Required action » Output every line of the data exactly as it appears.

Information provided »
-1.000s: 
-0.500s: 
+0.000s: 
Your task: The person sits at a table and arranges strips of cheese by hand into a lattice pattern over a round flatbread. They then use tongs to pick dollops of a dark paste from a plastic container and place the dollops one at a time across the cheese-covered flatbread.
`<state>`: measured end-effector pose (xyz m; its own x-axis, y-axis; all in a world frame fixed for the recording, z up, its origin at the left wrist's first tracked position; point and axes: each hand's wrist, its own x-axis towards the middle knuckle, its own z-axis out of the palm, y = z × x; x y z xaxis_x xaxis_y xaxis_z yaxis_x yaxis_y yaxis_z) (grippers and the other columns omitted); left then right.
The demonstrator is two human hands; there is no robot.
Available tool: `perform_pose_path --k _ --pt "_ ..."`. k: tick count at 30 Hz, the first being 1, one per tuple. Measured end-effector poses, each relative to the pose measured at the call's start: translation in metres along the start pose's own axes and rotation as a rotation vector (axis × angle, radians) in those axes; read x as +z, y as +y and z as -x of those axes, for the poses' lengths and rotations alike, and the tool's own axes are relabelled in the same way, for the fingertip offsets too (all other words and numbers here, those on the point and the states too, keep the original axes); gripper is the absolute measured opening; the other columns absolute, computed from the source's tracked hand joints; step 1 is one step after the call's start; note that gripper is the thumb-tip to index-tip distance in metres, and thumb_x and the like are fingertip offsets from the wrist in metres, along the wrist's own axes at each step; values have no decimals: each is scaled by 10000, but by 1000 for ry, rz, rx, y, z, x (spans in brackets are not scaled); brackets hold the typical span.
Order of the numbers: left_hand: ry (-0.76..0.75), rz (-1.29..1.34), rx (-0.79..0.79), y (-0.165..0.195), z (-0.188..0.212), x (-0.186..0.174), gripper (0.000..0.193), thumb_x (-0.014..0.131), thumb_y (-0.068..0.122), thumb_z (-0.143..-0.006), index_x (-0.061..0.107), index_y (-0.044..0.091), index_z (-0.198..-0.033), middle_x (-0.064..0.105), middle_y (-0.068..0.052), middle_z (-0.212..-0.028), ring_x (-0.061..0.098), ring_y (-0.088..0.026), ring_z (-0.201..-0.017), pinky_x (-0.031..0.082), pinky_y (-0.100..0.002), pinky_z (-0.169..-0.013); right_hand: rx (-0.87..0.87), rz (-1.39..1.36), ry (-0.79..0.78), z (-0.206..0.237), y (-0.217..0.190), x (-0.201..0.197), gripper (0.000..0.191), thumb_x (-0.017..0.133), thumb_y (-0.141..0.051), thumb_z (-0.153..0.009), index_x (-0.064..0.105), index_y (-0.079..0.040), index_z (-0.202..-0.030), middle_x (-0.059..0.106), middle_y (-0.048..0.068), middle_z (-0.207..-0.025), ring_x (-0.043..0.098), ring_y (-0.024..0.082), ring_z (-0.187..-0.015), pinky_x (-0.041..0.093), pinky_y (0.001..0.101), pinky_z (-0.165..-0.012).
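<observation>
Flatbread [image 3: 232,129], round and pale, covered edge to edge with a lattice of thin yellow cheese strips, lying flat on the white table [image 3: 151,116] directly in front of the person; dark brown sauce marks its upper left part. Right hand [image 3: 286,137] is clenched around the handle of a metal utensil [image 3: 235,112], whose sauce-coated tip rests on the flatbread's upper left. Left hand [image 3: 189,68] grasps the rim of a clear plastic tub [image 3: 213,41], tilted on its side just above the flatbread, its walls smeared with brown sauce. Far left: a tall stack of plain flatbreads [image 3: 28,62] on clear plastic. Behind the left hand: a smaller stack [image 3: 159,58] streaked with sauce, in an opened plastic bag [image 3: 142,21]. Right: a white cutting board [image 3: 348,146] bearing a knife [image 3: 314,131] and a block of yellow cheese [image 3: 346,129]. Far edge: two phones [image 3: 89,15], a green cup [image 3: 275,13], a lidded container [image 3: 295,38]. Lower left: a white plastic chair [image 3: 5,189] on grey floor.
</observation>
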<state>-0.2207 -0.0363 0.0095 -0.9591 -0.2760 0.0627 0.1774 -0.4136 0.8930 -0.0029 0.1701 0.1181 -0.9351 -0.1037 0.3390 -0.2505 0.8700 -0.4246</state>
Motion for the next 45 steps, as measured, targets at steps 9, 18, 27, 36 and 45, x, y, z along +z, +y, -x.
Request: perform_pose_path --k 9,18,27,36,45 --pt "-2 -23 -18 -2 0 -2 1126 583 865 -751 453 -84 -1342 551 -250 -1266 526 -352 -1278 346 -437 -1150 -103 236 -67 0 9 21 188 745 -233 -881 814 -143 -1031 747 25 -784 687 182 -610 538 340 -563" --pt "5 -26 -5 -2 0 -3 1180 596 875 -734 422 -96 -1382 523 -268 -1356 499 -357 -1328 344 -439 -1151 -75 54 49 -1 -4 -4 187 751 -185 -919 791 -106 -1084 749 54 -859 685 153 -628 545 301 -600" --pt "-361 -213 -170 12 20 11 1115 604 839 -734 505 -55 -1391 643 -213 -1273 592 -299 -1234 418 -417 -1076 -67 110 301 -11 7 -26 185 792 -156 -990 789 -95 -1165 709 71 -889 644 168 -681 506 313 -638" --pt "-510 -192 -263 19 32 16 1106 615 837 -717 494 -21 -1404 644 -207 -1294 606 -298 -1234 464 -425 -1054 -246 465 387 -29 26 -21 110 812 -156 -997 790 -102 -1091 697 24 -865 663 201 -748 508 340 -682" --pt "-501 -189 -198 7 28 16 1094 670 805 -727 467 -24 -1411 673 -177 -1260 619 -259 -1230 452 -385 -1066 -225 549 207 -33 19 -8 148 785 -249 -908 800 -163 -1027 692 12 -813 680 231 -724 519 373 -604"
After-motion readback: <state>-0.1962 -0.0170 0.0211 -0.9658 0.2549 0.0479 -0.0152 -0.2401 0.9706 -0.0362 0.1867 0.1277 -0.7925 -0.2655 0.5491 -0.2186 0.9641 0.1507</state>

Response »
-1.000s: 
-0.500s: 
+0.000s: 
Your task: The person sits at a table and arranges strips of cheese by hand into a lattice pattern over a round flatbread. They then use tongs to pick dollops of a dark paste from a plastic container and place the dollops one at a time across the cheese-covered flatbread.
`<state>`: measured end-effector pose (xyz m; its own x-axis, y-axis; all in a world frame fixed for the recording, z up, its origin at the left wrist's first tracked position; point and axes: each hand's wrist, its own x-axis towards the middle knuckle, its own z-axis out of the palm, y = z × x; x y z xaxis_x xaxis_y xaxis_z yaxis_x yaxis_y yaxis_z) (grippers and the other columns omitted); left then right.
The demonstrator is two human hands; there is no robot.
Available tool: `perform_pose_path --k _ --pt "_ ..."`. k: tick count at 30 Hz, the first being 1, one per tuple. Measured end-effector poses, each relative to the pose measured at the call's start: translation in metres along the start pose's own axes and rotation as a rotation vector (axis × angle, radians) in those axes; read x as +z, y as +y and z as -x of those axes, for the poses' lengths and rotations alike, and the tool's own axes are relabelled in the same way, for the fingertip offsets too (all other words and numbers here, those on the point and the states too, keep the original axes); gripper is the absolute measured opening; the other columns absolute, computed from the source's tracked hand joints; step 1 is one step after the call's start; note that gripper is the thumb-tip to index-tip distance in metres, and thumb_x and the like are fingertip offsets from the wrist in metres, along the wrist's own axes at each step; values have no decimals: each is scaled by 10000, but by 1000 for ry, rz, rx, y, z, x (spans in brackets are not scaled); brackets hold the typical span.
Order of the numbers: left_hand: ry (-0.76..0.75), rz (-1.29..1.34), rx (-0.79..0.79), y (-0.165..0.195), z (-0.188..0.212), x (-0.186..0.174), gripper (0.000..0.193), thumb_x (-0.014..0.131), thumb_y (-0.068..0.122), thumb_z (-0.143..-0.006), index_x (-0.061..0.107), index_y (-0.044..0.091), index_z (-0.198..-0.033), middle_x (-0.064..0.105), middle_y (-0.068..0.052), middle_z (-0.212..-0.028), ring_x (-0.061..0.098), ring_y (-0.088..0.026), ring_z (-0.201..-0.017), pinky_x (-0.031..0.082), pinky_y (-0.100..0.002), pinky_z (-0.169..-0.013); right_hand: rx (-0.87..0.87), rz (-1.39..1.36), ry (-0.79..0.78), z (-0.206..0.237), y (-0.217..0.190), x (-0.201..0.197), gripper (0.000..0.191), thumb_x (-0.017..0.133), thumb_y (-0.141..0.051), thumb_z (-0.153..0.009), index_x (-0.064..0.105), index_y (-0.079..0.040), index_z (-0.202..-0.030), middle_x (-0.059..0.106), middle_y (-0.048..0.068), middle_z (-0.207..-0.025), ring_x (-0.043..0.098), ring_y (-0.024..0.082), ring_z (-0.187..-0.015), pinky_x (-0.041..0.093), pinky_y (0.001..0.101), pinky_z (-0.165..-0.012).
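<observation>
Flatbread [image 3: 232,129], round and pale, covered edge to edge with a lattice of thin yellow cheese strips, lying flat on the white table [image 3: 151,116] directly in front of the person; dark brown sauce marks its upper left part. Right hand [image 3: 286,137] is clenched around the handle of a metal utensil [image 3: 235,112], whose sauce-coated tip rests on the flatbread's upper left. Left hand [image 3: 189,68] grasps the rim of a clear plastic tub [image 3: 213,41], tilted on its side just above the flatbread, its walls smeared with brown sauce. Far left: a tall stack of plain flatbreads [image 3: 28,62] on clear plastic. Behind the left hand: a smaller stack [image 3: 159,58] streaked with sauce, in an opened plastic bag [image 3: 142,21]. Right: a white cutting board [image 3: 348,146] bearing a knife [image 3: 314,131] and a block of yellow cheese [image 3: 346,129]. Far edge: two phones [image 3: 89,15], a green cup [image 3: 275,13], a lidded container [image 3: 295,38]. Lower left: a white plastic chair [image 3: 5,189] on grey floor.
</observation>
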<state>-0.2207 -0.0363 0.0095 -0.9591 -0.2760 0.0627 0.1774 -0.4136 0.8930 -0.0029 0.1701 0.1181 -0.9351 -0.1037 0.3390 -0.2505 0.8700 -0.4246</state>
Motion for the next 45 steps, as measured, targets at steps 9, 18, 27, 36 and 45, x, y, z along +z, +y, -x.
Request: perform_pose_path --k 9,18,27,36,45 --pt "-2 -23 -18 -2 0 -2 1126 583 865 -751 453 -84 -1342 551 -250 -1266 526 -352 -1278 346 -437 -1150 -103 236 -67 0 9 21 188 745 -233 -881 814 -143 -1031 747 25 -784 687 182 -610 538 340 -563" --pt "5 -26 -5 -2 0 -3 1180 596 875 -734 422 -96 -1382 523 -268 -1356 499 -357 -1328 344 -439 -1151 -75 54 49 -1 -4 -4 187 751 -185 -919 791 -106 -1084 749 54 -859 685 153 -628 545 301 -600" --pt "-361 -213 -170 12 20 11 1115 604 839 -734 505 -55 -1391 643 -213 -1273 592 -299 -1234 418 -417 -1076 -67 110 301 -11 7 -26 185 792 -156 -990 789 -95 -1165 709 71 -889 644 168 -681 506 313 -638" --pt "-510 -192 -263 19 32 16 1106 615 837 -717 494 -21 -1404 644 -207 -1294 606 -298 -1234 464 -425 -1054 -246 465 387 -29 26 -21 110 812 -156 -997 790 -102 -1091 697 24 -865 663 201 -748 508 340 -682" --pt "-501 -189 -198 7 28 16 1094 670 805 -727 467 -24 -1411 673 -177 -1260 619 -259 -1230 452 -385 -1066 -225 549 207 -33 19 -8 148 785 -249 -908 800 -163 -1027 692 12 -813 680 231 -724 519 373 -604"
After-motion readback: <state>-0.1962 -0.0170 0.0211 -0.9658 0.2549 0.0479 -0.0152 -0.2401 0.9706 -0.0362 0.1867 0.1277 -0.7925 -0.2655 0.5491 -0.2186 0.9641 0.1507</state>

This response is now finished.